* WHAT YOU ARE ASKED TO DO *
Scan the listing and work out how many lines contain the word "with". Nothing but the number should be given.

* DATASET EXTRACT *
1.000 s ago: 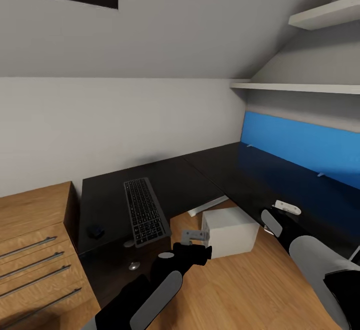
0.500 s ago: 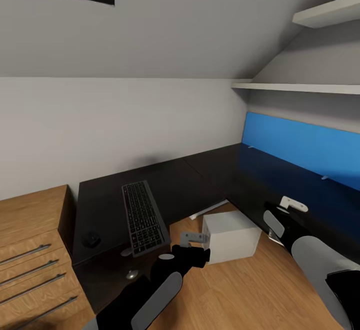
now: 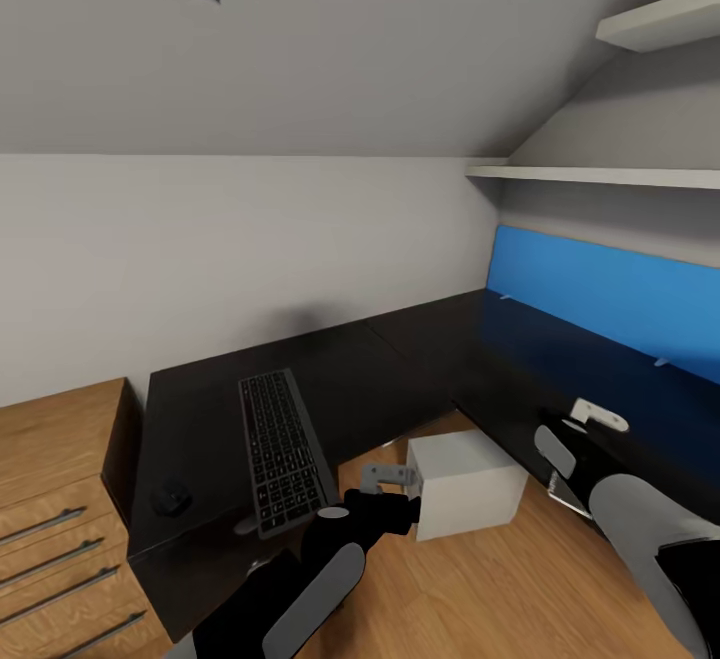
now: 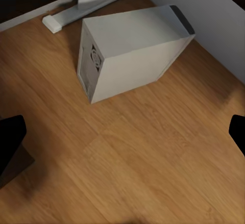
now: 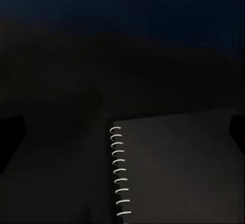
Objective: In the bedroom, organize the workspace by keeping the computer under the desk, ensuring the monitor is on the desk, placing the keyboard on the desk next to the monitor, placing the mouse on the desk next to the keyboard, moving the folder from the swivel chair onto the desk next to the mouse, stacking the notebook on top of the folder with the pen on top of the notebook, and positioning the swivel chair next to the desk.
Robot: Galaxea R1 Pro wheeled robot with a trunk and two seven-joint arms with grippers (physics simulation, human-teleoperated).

* EXPECTED ANSWER *
2